Implementation Plan — Back-office Reporting¶

data generation first¶

Now I have a much better understanding of the existing seed data infrastructure! Looking at the existing seed files in backend/app/seed/, I can see there's already a well-structured approach for generating test data using Faker and structured seed scripts.
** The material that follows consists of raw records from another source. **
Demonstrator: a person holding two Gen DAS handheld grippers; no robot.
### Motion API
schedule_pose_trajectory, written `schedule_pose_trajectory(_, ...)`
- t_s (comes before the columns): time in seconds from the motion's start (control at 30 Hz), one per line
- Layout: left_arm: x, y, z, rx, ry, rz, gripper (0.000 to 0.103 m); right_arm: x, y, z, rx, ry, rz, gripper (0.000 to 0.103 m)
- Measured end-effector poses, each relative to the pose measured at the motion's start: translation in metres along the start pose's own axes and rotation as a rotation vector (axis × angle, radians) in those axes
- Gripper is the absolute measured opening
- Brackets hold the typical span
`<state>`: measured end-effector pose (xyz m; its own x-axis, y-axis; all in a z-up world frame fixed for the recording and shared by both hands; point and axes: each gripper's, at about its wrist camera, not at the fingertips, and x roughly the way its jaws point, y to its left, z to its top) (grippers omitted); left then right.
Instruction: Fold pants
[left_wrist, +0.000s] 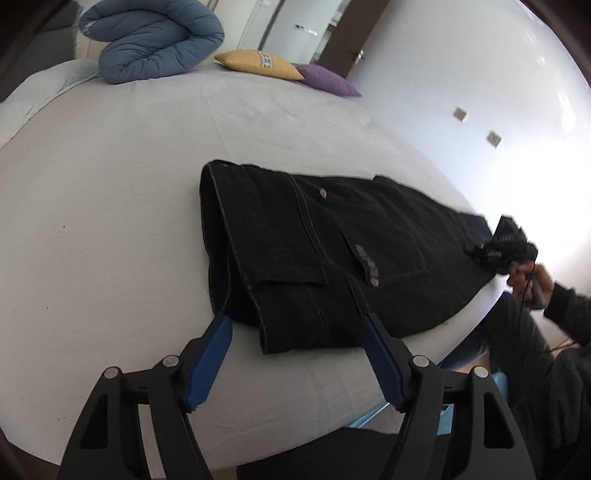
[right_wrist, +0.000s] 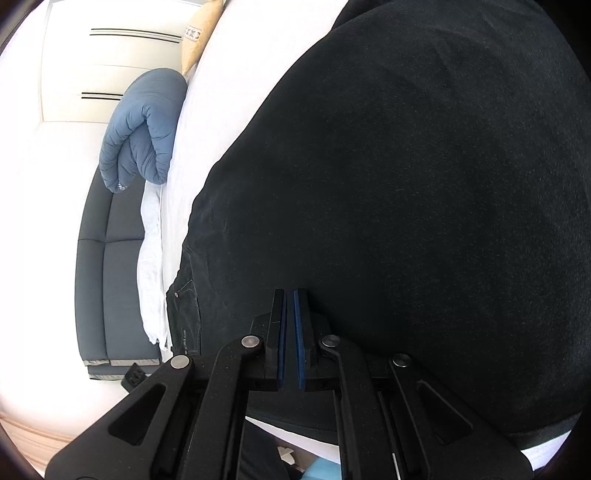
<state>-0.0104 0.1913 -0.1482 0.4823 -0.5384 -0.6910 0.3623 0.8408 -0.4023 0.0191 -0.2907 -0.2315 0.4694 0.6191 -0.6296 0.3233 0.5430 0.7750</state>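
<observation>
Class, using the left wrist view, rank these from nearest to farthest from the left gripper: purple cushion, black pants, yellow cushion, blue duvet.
1. black pants, just ahead of the left gripper
2. purple cushion, far right
3. yellow cushion and blue duvet, far centre and far left: too close to call

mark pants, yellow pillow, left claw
pants (left_wrist: 295, 251), left wrist view, seat panel beside the back pocket
yellow pillow (left_wrist: 258, 63), left wrist view, top face
left claw (left_wrist: 295, 321), left wrist view, midway between open fingertips
</observation>
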Motion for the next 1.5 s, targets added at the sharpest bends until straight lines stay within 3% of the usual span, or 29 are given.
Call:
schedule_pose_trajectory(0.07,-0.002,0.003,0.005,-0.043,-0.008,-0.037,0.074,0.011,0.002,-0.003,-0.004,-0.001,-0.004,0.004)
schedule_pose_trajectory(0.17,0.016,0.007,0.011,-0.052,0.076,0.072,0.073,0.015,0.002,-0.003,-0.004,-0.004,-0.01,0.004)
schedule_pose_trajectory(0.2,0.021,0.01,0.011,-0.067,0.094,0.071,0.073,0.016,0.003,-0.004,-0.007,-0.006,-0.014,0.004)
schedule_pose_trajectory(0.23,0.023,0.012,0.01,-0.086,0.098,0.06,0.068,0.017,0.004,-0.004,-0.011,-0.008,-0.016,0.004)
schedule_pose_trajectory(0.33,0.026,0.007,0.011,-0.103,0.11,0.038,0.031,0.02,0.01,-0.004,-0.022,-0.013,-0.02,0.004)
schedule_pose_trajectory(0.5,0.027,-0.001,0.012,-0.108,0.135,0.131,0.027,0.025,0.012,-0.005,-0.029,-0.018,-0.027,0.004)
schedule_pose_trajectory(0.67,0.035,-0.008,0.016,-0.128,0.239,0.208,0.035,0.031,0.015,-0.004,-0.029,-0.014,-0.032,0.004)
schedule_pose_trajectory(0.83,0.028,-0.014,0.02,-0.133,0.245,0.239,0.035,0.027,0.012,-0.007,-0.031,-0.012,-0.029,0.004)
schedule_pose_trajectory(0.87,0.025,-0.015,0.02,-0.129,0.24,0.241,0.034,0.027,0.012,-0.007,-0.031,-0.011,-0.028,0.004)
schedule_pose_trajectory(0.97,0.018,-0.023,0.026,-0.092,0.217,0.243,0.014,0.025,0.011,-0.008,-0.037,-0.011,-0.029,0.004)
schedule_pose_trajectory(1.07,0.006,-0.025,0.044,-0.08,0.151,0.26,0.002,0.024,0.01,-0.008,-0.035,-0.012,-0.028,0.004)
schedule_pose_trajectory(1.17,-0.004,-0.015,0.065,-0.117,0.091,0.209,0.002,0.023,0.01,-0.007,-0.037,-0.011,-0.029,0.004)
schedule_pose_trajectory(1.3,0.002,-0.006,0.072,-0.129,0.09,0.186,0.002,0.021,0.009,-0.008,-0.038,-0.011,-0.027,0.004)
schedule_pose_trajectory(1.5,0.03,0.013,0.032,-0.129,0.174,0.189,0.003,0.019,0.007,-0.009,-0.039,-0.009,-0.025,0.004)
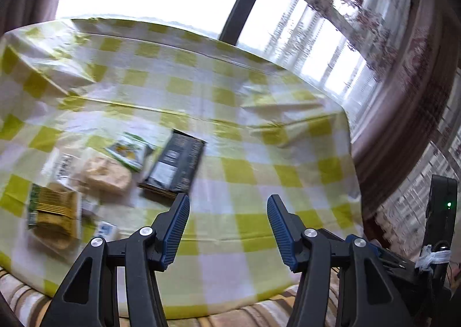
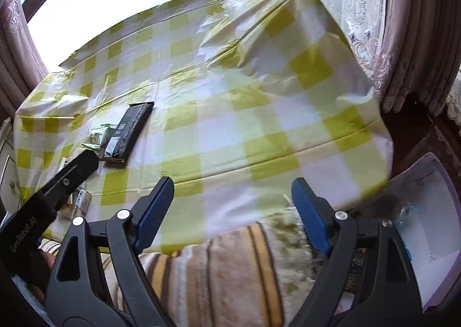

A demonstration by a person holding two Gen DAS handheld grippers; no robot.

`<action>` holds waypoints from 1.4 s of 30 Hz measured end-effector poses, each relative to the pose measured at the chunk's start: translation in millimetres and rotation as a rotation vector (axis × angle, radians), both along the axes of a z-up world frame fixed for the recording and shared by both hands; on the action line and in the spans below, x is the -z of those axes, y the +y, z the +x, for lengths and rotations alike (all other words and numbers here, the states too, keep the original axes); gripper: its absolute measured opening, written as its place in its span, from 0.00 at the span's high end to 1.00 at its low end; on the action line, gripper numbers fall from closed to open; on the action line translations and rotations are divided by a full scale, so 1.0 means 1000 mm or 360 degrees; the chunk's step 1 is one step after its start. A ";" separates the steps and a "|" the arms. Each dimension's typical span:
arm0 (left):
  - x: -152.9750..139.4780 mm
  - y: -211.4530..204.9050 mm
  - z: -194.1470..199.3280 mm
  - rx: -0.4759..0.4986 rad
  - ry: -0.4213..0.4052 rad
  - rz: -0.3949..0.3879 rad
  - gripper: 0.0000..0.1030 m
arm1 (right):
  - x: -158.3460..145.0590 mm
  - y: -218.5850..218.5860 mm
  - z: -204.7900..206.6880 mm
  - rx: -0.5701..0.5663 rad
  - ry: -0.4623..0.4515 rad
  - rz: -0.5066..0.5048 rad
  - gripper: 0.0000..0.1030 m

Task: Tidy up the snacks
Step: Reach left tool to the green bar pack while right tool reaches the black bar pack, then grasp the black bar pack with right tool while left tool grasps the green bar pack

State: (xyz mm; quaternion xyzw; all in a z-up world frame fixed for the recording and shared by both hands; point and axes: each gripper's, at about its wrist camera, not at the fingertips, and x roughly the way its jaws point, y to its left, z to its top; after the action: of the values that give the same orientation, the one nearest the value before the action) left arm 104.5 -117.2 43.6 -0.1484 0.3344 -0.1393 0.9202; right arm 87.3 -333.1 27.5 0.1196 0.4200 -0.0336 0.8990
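While both jaws gape, white box (image 2: 432,211) holding blurred items, snacks (image 1: 115,174) on tablecloth (image 1: 245,131)

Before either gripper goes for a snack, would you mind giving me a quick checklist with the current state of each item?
1. Left gripper open and empty: ok.
2. Right gripper open and empty: ok.
3. Snacks within view: ok; dark box, green-and-white packet, pale packet and yellow packet lie clustered on the checked tablecloth.
4. Dark box free of neighbours: cannot tell, blurred.
5. Destination container: cannot tell; a white box sits beside the table.
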 end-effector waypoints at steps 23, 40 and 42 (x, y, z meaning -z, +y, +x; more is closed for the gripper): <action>0.055 0.129 -0.011 -0.0442 0.0374 -0.0414 0.45 | 0.019 0.113 0.092 -0.0241 -0.0016 -0.0019 0.17; 0.054 0.124 0.041 -0.0462 0.0336 -0.0165 0.45 | 0.039 0.146 0.135 -0.0189 0.0036 -0.0099 0.13; 0.053 0.119 0.041 -0.0464 0.0333 -0.0104 0.45 | 0.040 0.148 0.140 -0.0180 0.0039 -0.0119 0.13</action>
State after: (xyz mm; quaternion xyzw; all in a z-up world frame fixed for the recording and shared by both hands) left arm 145.9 1.5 -9.6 -0.2388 0.3985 0.0009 0.8856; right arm 227.2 -185.0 -12.7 0.0616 0.4355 0.0002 0.8981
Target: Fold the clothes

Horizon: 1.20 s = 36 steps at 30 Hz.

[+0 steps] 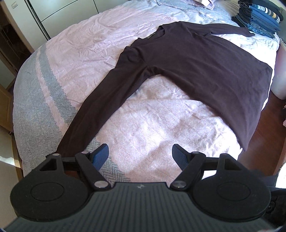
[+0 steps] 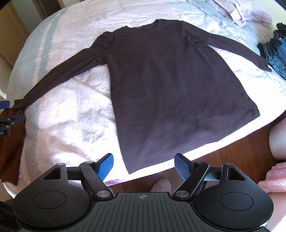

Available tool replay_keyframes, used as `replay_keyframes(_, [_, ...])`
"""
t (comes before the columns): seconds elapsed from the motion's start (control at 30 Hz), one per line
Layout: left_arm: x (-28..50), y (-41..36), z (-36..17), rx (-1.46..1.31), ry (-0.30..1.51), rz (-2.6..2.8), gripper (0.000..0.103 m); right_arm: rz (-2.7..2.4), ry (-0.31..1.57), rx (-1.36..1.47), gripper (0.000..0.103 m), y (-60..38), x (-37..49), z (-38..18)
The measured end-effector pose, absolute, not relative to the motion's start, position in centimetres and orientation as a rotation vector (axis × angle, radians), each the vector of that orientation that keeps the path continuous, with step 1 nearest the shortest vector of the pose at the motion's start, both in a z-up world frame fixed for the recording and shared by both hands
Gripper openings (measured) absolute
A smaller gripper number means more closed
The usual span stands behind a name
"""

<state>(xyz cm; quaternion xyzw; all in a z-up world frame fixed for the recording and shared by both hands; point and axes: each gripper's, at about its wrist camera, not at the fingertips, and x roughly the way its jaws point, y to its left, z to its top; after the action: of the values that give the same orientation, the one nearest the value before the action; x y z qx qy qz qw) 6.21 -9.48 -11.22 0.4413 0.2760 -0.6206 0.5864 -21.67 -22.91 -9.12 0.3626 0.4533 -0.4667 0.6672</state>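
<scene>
Both tongs, left and right, gape wide and empty over the limp, light dark shirt spread flat on the bed; pinch its hem corners or sleeve cuffs.

home bedroom: bed with wrinkled pink-and-grey bedspread, stack of folded clothes at far corner, pale wardrobe doors beside bed, wood floor, dark long-sleeve shirt spread on top
</scene>
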Motion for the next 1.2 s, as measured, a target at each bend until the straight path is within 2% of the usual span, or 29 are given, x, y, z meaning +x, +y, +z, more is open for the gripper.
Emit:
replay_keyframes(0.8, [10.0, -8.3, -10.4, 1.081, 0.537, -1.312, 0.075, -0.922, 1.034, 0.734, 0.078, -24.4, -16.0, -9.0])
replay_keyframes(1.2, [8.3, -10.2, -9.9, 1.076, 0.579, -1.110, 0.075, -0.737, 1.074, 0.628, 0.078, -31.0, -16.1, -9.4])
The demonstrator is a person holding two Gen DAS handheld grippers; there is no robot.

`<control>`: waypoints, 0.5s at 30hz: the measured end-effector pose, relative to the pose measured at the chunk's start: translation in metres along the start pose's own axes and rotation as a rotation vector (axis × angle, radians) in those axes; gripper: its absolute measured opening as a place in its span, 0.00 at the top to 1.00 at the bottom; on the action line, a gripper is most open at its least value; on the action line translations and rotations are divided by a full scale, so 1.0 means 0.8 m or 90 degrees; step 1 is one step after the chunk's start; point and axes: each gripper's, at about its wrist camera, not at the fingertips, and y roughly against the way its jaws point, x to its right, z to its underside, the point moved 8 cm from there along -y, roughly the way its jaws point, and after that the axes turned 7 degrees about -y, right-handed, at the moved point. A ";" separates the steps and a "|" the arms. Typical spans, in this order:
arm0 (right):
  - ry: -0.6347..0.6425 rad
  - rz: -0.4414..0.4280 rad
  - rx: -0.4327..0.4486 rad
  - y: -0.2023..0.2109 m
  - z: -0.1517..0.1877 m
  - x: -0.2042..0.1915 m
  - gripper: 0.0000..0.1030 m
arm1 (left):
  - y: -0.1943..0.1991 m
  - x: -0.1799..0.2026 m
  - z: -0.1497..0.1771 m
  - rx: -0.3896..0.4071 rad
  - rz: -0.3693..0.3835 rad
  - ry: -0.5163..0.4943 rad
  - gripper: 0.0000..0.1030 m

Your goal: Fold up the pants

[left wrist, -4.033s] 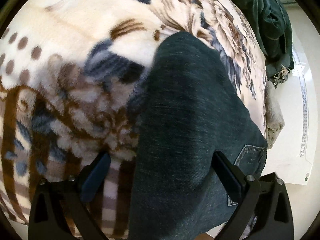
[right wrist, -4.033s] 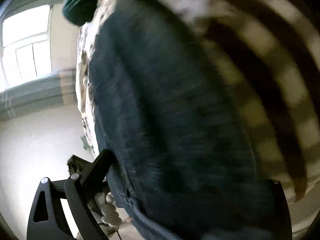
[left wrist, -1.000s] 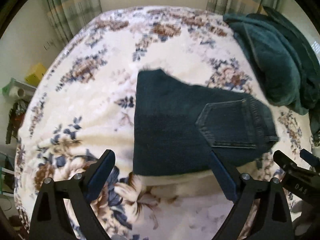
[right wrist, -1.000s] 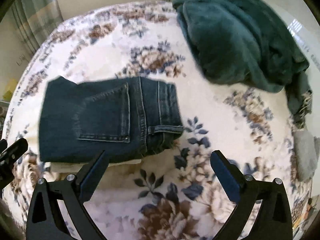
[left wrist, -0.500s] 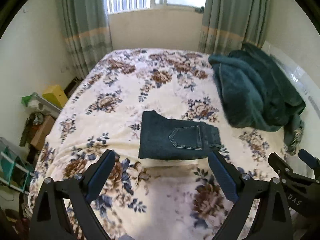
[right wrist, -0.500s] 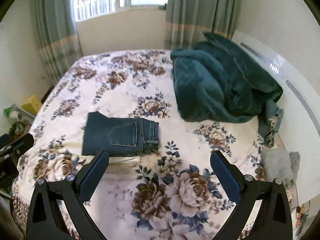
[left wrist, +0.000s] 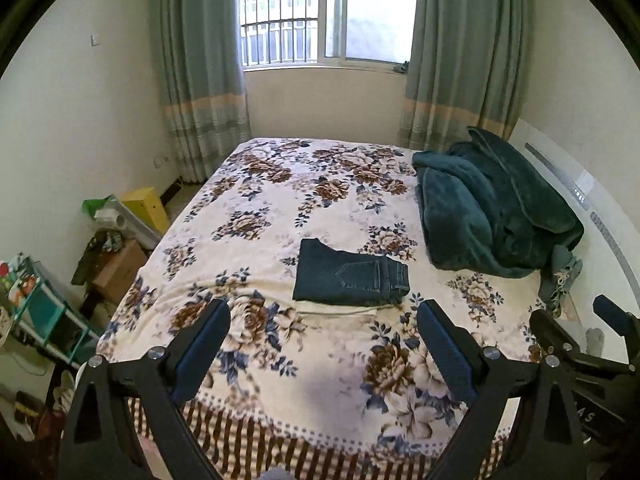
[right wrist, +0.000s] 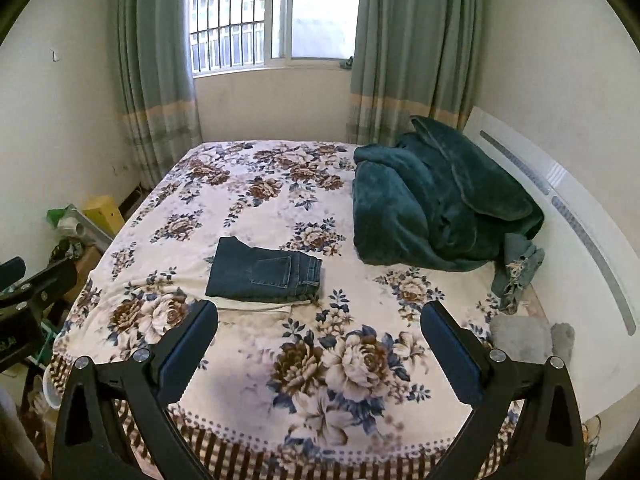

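Note:
The dark blue jeans (left wrist: 349, 279) lie folded into a compact rectangle, back pocket up, on the floral bedspread (left wrist: 280, 208) near the bed's front; they also show in the right wrist view (right wrist: 264, 276). My left gripper (left wrist: 322, 344) is open and empty, held well back from the bed's near edge. My right gripper (right wrist: 318, 344) is open and empty too, also far back from the jeans. The right gripper's body shows at the right edge of the left wrist view.
A dark green blanket (right wrist: 436, 200) is heaped on the bed's right side against a white headboard (right wrist: 580, 240). A grey cloth (right wrist: 520, 338) lies at the right edge. Boxes and clutter (left wrist: 120, 240) stand on the floor left of the bed. A curtained window (left wrist: 328, 16) is behind.
Both grippers have pulled far back and up from the jeans, from pressing close on the denim to a view of the whole bed. The folded jeans stay put.

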 end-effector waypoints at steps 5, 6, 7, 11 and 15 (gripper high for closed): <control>-0.003 0.016 0.025 0.066 0.003 0.009 0.00 | 0.043 -0.006 0.011 0.004 -0.001 -0.003 0.07; -0.003 0.019 0.033 0.081 0.003 0.010 0.00 | 0.048 -0.008 0.012 0.003 0.001 -0.004 0.07; -0.003 0.020 0.037 0.094 0.003 0.010 0.00 | 0.056 -0.009 0.015 0.002 0.001 -0.005 0.07; -0.002 0.009 0.040 0.129 0.001 0.005 0.00 | 0.080 -0.009 0.022 0.000 0.005 -0.015 0.07; 0.000 -0.004 0.036 0.146 -0.001 0.000 0.00 | 0.095 -0.012 0.025 -0.002 0.008 -0.006 0.07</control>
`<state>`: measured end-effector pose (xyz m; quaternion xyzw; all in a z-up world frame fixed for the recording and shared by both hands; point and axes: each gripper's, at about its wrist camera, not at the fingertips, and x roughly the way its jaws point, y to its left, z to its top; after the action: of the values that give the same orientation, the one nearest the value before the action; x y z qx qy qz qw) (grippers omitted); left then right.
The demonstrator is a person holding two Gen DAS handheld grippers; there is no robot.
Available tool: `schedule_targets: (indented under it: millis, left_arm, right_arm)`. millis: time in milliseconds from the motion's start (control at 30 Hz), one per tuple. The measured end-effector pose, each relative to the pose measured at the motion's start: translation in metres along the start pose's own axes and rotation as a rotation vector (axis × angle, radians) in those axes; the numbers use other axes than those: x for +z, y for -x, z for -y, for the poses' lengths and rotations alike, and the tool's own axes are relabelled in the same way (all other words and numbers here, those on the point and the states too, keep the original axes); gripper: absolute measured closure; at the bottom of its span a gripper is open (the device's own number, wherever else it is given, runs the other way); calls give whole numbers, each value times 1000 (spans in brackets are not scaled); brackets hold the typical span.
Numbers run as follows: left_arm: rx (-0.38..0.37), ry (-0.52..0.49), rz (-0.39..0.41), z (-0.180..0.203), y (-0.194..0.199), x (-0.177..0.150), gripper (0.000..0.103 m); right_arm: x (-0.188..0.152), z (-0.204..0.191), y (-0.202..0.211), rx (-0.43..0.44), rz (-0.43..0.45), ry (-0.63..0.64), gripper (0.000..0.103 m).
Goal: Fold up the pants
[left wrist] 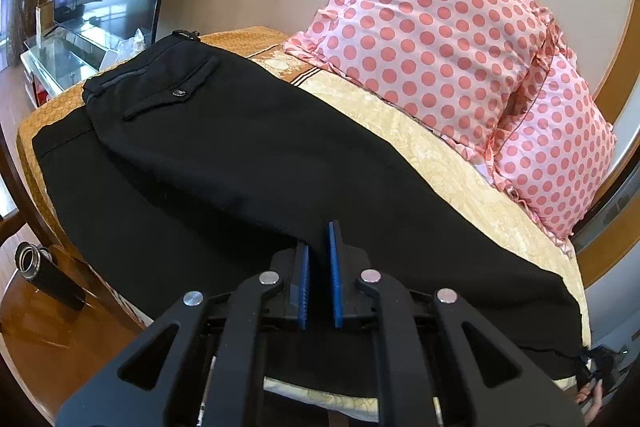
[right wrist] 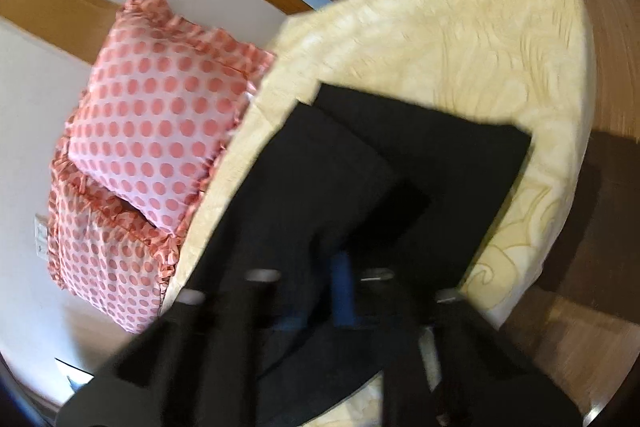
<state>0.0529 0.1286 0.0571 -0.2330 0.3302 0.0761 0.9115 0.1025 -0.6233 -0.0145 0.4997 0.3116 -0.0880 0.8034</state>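
Currently in hand: the lengthwise fold is looking done, one leg lying over the other; the crosswise fold, hem toward waistband, is the step now starting.
Left gripper (left wrist: 318, 259): hovering just above the cloth at mid-leg, its blue pads (left wrist: 334, 267) drawn almost together with only a slit showing; nothing is clearly being pinched.
Black dress pants (left wrist: 224, 163): lying flat on the cream bedspread (left wrist: 460, 167), stretching away ahead and to the left of the left tool, and running off to its right toward the hem.
Waistband end: sitting far ahead-left of the left tool, with the buttoned back pocket (left wrist: 176, 91) facing up.
Polka-dot pillows (left wrist: 432, 27): leaning ahead and to the right of the left tool, well apart from the cloth.
Right gripper (right wrist: 340, 287): blurring badly; it is clenched, and black cloth is draping over its fingers, so I am judging that it is grasping the hem end.
Hem flap: rising just ahead of the right tool, above the leg beneath.
Next move calling for: carrying the hem end up and across toward the waistband, keeping both layers together, while the left tool is pressing or pinning the mid-leg as the crease line.
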Motion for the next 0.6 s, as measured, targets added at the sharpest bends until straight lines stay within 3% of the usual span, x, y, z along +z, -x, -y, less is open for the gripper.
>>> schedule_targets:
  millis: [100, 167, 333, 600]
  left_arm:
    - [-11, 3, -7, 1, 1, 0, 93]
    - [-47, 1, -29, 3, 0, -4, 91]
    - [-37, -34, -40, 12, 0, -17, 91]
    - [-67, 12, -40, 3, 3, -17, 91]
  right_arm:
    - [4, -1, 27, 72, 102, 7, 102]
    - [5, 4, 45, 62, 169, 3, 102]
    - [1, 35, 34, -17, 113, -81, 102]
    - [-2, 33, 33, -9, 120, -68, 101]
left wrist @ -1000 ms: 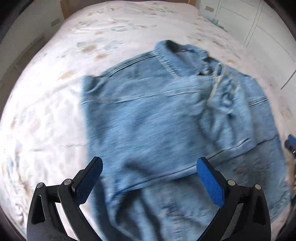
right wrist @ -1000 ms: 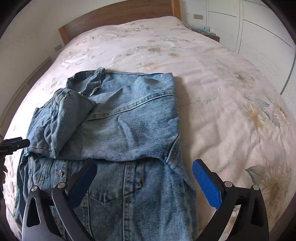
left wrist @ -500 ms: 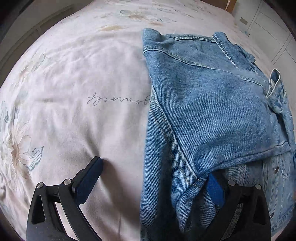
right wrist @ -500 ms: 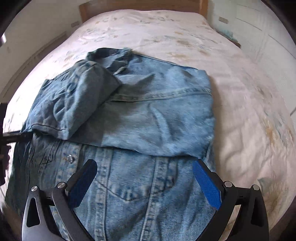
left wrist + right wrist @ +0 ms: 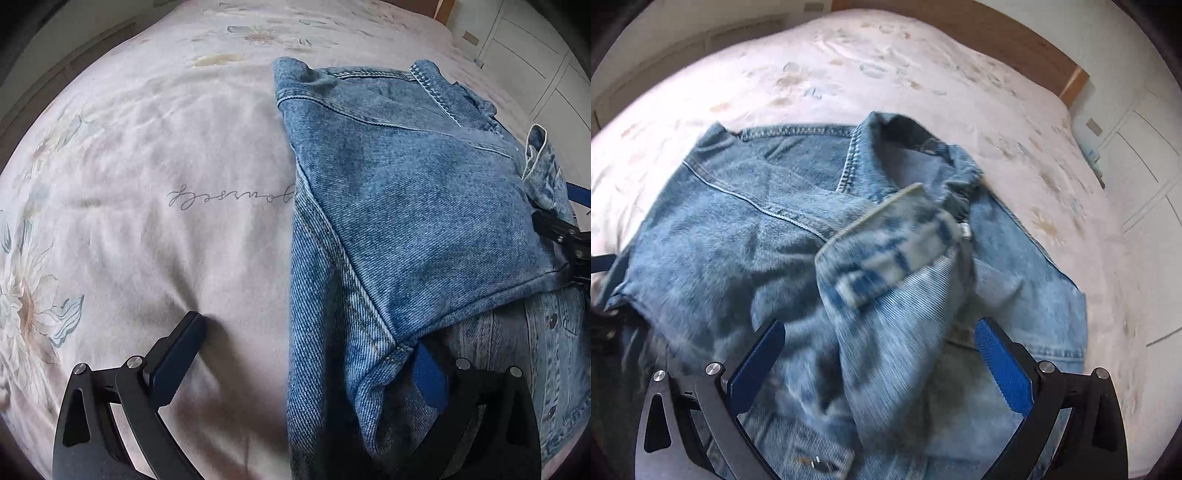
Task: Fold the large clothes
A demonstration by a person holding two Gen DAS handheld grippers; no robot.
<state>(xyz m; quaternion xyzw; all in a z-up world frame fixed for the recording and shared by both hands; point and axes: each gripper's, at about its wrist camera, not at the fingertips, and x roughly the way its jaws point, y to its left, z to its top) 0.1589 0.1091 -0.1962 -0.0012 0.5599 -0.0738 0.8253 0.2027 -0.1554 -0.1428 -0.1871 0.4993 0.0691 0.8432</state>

Based on what I've learned from the existing code and your requirements, here's my refined plan:

Refined Data Generation Plan¶

Phase 1: Enhance Existing Seed Infrastructure¶

Modify populate_fake_data.py to generate:
3,000 units (instead of 10,000)
10,000 users (instead of 40,000)
Proper relationships between units and users
Realistic roles distribution
Create new seed scripts for the additional data:
seed_carbon_reports.py - Generate 9,000 carbon reports (3 per unit for 2023-2025)
seed_carbon_report_modules.py - Generate carbon report modules for all module types
seed_factors.py - Generate additional random factors for all data entry types
seed_data_entries.py - Generate data entries and corresponding emissions

Phase 2: Leverage Existing Patterns¶

Follow existing patterns from the seed files:
Use seed_helper.py functions for common operations
Implement batch processing for large datasets
Use proper service layers for data creation
Maintain referential integrity with foreign keys

Phase 3: Implementation Details¶

Units and Users Generation (Modified populate_fake_data.py):
Generate 3,000 realistic units with proper provider codes
Generate 10,000 users with appropriate roles
Distribute users across units (3-15 users per unit)
Assign principal investigators to units
Carbon Reports Generation (seed_carbon_reports.py):
For each unit, create 3 carbon reports (2023, 2024, 2025)
Total: 9,000 carbon reports
Carbon Report Modules Generation (seed_carbon_report_modules.py):
For each carbon report, create modules for all 9 module types
Total: 81,000 carbon report modules
Factors Generation (seed_factors.py):
Generate random factors for all data entry types
Cover all emission types
Include both conversion and calculation factors
Data Entries and Emissions Generation (seed_data_entries.py):
For each carbon report module, generate ~100 data entries
For each data entry, generate corresponding emissions
Total: ~8.1 million data entries and emissions

This approach leverages the existing infrastructure while scaling it to meet your requirements. Would you like me to proceed with implementing this plan? I'll need to toggle to Act mode to create the actual seed scripts.

Mental model first¶

The feature is essentially: filters → query → table + exports. Everything else is cosmetic. Keep that thread in mind when you feel lost.

Phase 1 — Backend¶

1.1 Data model / queries¶

Figure out what you already have and what's missing. You need to be able to answer:

For a given unit + year(s): what is the validation status of each module, and the global completion status?
For a given unit: who is the principal user (from ACCRED), what is the last update date, what is the total carbon footprint?
What is the affiliation hierarchy? (EPFL → Faculty/VP → Institut → Unit level 4)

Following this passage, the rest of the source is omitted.